Pete Townshend told off Michael Moore. Good.

The Trial

Thus the trial begins: we're expecting our very first FreshDirect delivery tomorrow evening.

Jul 12, 2004

More Unnecessary Musicals

Okay, where was I when they announced that Billy Elliott was going to be made into a musical? (With Elton John providing the songs, no less!) Didn't the musical version of The Full Monty teach us anything? I have a sinking feeling that this will be just one more example of a perfectly good movie being turned into a perfectly dreadful musical.

Jul 9, 2004

Let's All Heave a Sigh of Relief.

Thank god, the website I linked to in my earlier post is a hoax. Now we can all enjoy the twisted humor of the faux site of a 37-year old Hermione Granger-obsessed fan without fearing for the safety of children the world over. Thanks to Jeremy for pointing me to this illuminating article.

In Praise of Donald Murray

This column made me profoundly sad. I've been reading Donald Murray's columns intermittently for years and really enjoy his writing. He very seldom discusses big, important, newsy topics; rather, his colums are very personal, heartfelt, and truly make you feel like you're getting to know both Murray and his wife, Minnie Mae. The column I've linked to is sad, but well written (and, I might mention as further motivation for reading it, short.)

Jul 8, 2004

Craving a Family Guy Fix

I can't wait for the new season of Family Guy. Sadly, that won't premiere on Fox until some time next year so, for the time being, I must content myself with reading articles like this one.

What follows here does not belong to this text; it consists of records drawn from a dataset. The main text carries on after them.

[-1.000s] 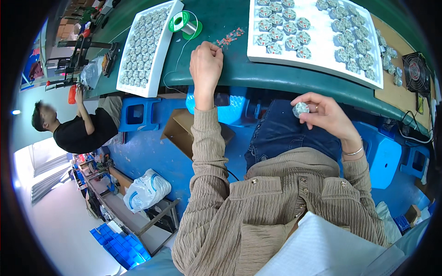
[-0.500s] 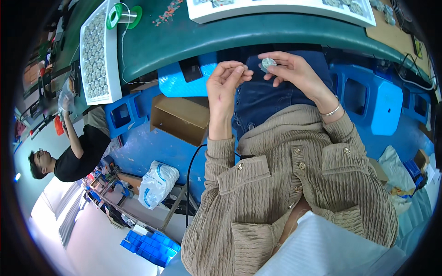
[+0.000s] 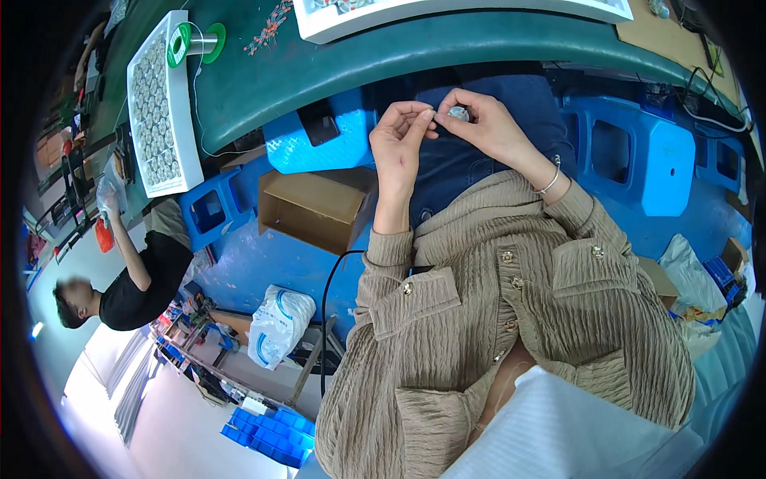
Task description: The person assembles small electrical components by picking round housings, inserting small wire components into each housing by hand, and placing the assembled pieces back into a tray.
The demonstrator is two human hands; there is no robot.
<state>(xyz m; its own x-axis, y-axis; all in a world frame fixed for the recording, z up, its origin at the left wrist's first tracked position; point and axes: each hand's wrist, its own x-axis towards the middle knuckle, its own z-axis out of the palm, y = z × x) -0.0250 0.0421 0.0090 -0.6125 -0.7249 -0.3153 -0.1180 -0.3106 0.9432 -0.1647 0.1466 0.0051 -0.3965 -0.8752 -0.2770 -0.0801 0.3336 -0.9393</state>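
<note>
My left hand (image 3: 399, 145) is raised over my lap, thumb and forefinger pinched together on something too small to make out. Close beside it, my right hand (image 3: 496, 129) holds a small round pale-green and silvery part (image 3: 458, 112) between its curled fingers and thumb. The fingertips of both hands meet or nearly meet, just left of the round part. The part is partly hidden by the right fingers. Both hands are in front of the edge of the green-covered table (image 3: 335, 68).
White trays (image 3: 185, 136) of similar round parts are on the table. A green-flanged solder wire spool (image 3: 206, 44) overlaps the left tray, near loose red-tipped components (image 3: 270, 28). Blue stools (image 3: 666, 160), one bearing a phone (image 3: 319, 124), and a cardboard box (image 3: 311, 209) stand below. Another person works at left.
My right hand has moved left with the round part, bringing its fingertips to those of my left hand. The left hand keeps its pinch. The whole view has shifted slightly.
</note>
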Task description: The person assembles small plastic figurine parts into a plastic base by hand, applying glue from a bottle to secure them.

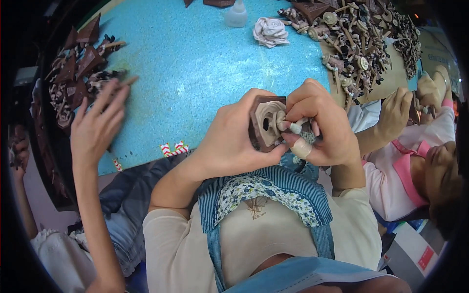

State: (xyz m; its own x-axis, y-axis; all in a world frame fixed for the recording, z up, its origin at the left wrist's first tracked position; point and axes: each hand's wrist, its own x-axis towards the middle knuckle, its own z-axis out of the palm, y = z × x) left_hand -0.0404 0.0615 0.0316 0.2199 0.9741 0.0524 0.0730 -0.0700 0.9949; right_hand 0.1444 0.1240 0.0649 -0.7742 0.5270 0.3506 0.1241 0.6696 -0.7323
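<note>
My left hand [229, 132] is wrapped round a dark brown angular casing [255, 128] with a beige sculpted hollow [266, 115] and a dark hole in it. It is held up in front of my chest, above the table's near edge. At the casing's right side my right hand [320, 119] pinches a small beige and pale grey figurine part [293, 127] against the sculpted face. Its fingertips partly cover that part, so its full shape is hidden. A pale wrap [301, 147] goes round my right thumb.
Figurine parts [351, 49] are heaped at the far right. At left, a co-worker's blurred hand [100, 117] is over brown pointed pieces [88, 61]. Another person's hand [394, 110] is at right. A crumpled white wad [270, 32] and a translucent bottle [236, 14] stand on the blue table [195, 63].
</note>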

And you can bet your little booties that I'm going to watch American Dad. (Unless it sucks. But I won't know if it sucks until I see it, right?)

Jul 7, 2004

Dirty Thoughts of the Day

According to Engrish, this is what should be on all our minds.

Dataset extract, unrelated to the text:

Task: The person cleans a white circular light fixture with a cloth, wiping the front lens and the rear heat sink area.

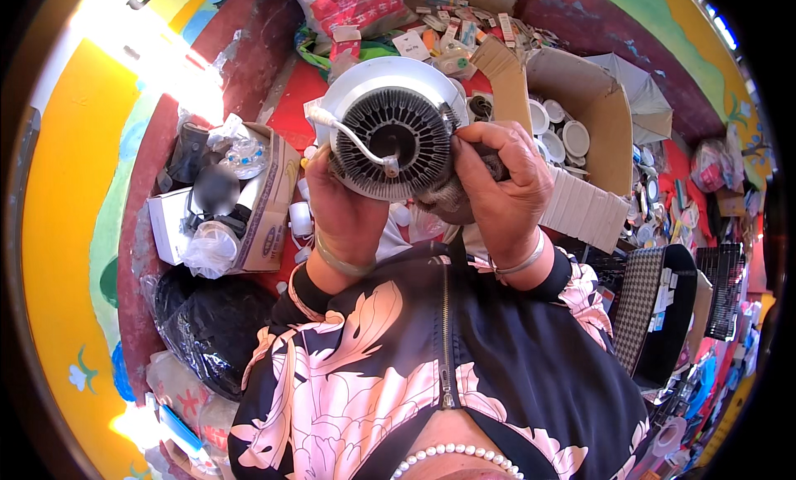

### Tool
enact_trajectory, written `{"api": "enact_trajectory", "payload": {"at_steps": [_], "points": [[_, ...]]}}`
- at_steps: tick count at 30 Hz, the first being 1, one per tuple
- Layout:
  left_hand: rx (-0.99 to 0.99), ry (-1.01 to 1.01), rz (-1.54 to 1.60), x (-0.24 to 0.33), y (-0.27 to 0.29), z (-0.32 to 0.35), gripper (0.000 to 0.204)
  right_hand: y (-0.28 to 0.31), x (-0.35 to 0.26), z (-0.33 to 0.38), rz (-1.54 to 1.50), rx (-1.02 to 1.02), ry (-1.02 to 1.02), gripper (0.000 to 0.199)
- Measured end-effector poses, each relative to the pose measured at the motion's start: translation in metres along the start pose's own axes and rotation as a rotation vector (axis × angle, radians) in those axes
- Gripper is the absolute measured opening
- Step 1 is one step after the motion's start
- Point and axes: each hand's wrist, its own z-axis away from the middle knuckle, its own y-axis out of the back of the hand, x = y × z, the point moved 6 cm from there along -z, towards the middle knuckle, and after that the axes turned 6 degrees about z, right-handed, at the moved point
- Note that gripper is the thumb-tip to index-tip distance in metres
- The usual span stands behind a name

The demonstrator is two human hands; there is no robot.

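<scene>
Round lamp fitting [390,136], held up at the centre of the view with its back toward the camera. A dark, finned metal heat sink, circular and ribbed like a cog, sits within a smooth white flange that shows as a pale crescent from 10 to 2 o'clock. A white cable [352,140] curves from the flange edge at 9 o'clock to the dark hub.

Left hand [344,210], at 7 o'clock of the fitting: closed around its lower left rim, fingers hidden behind the fins; a metal bangle circles the wrist. Right hand [502,190], at 4 o'clock: fingers curled over the right edge, fingertips pressing the fins, and also clasping a dark object too hidden to identify; it wears a bangle too.

Surroundings. At 9 o'clock, well apart, an open cardboard box [269,202] holding dark rounded lamp parts and crumpled clear plastic. At 2 o'clock, a larger cardboard carton [589,99] containing white round fittings. At 12 o'clock, a heap of small packets [452,24] on the red floor. At 8 o'clock, a black plastic bag [207,322], glossy and wrinkled.
</scene>
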Motion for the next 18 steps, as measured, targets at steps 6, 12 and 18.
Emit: {"api": "enact_trajectory", "payload": {"at_steps": [6,12,18], "points": [[0.013,0.132,0.081,0.000,0.001,0.000,0.054,-0.008,0.027,0.010,-0.289,-0.084,-0.344,0.015],[-0.087,0.119,-0.076,0.002,-0.007,0.005,0.058,-0.009,0.043,0.017,-0.276,-0.222,-0.524,0.019],[-0.029,0.125,0.048,0.000,0.016,0.011,0.056,-0.005,0.035,0.015,-0.167,-0.288,-0.377,0.020]]}}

In a slightly related thought, two years ago, when I spent several months in London, I mandated a Halloween party (as is my custom). In the process of making my costume, I fashioned a bra-like attachment to the bodice that my friends kept referring to as the "tit bits." If only I had known that I could simply buy that part of the costume here.

Jul 6, 2004

And You Thought the Olsen Twins Countdown Was Freaky.

Okay, it's not pc to fantasize about Hermione Granger from the Harry Potter films, but go ahead. I know she's only 14, but she looked older in the last film. So you're allowed to fantasize, but only about Hermione in Harry Potter and the Prisoner of Azkaban. No younger than that. You don't want to turn into this sad fuck. (Thanks, NewYorkish.)

I'm Baack!

Yes, I have indeed returned from the wilds of Russia and Austria. It was fun but now my internal clock is totally fucked. You know it's bad when you're falling asleep at nine pm while watching Jay and Silent Bob Strike Back, no less.

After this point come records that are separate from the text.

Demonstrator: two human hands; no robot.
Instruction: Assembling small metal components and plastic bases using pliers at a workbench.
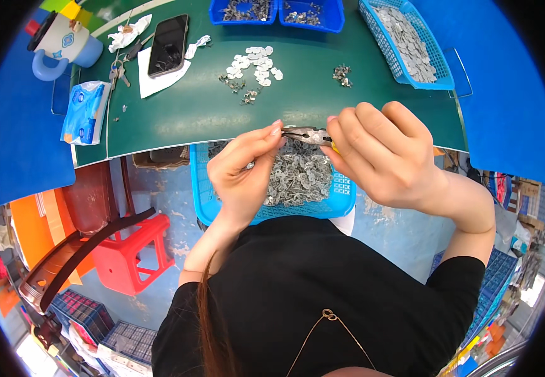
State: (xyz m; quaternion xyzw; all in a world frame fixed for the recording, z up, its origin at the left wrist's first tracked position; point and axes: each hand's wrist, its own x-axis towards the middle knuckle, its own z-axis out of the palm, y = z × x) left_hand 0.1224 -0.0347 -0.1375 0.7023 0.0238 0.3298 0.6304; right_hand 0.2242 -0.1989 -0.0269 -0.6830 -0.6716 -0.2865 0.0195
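Observation:
My right hand [382,147] is wrapped round a pair of pliers [310,136], whose metal jaws point left; a bit of yellow handle shows by the fingers. At the tip of the jaws, my left hand [244,166] pinches something too small to make out. Both hands are over the table's front edge. Below them sits a light blue plastic basket [266,217] heaped with small metal parts [301,179]. On the green table [178,119] beyond lie flat pale metal pieces [260,63], with small dark metal bits [248,97] beside them and another little pile [342,76] further right.
Two blue bins [313,24] of small parts stand at the far edge. At the far right is a blue basket [404,78] of flat metal pieces. A phone [169,45], keys [119,72], tissue pack [86,112] and mug [65,44] are on the left. A red stool [128,257] stands below left.

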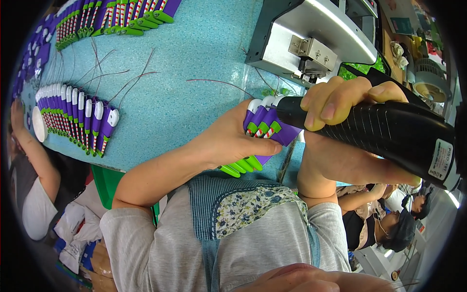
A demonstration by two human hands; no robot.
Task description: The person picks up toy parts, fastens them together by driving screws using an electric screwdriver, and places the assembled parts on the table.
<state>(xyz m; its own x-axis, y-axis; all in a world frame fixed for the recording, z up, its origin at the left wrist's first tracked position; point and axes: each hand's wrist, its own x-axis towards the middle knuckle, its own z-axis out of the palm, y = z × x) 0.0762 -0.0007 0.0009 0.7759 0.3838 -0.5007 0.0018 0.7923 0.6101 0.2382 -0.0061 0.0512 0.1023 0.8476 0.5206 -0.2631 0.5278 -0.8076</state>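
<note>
My left hand is closed around several purple, white and green toy parts with red-and-white striped middles, held side by side in a fan. Its thumb presses across their purple section, and their green ends stick out below. My right hand grips a black electric screwdriver that lies almost level. The driver's nose meets the white end of the rightmost part in the bunch; its bit is hidden. Thin dark wires trail from the white ends over the blue tabletop.
A fanned row of similar parts lies on the blue table at left, beside a white round object. More lie in a row at the far left. A grey metal machine stands ahead. Other people sit at both sides.
</note>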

Am too tired to be witty right now. Will be witty later. Have lots of work piled up. Urg.

Jul 1, 2004

Russia Is a Sham

Suppose that you are in St. Petersburg and you'd like to visit the Catherine Palace in Pushkin. You pay to take a taxi to the train station, where you get on a train to Pushkin, which the guidebook says is the first stop (about 25 minutes), but is actually the eighth stop (about 45 minutes). As the buses from the station to the palace are too full, you take another taxi. You pay to enter the grounds, only to find out that you cannot enter the palace (for which you must buy another ticket) until 4 PM. It is then 1 PM. You contemplate strolling the gardens for three freaking hours, and decide that it's not worth the bother. You opt for cutting your losses and take another taxi, this time back to the train station. Fortunately, you should be able to catch a train in another ten minutes. It doesn't arrive for an hour and five minutes.

You suddenly understand why Russians drink.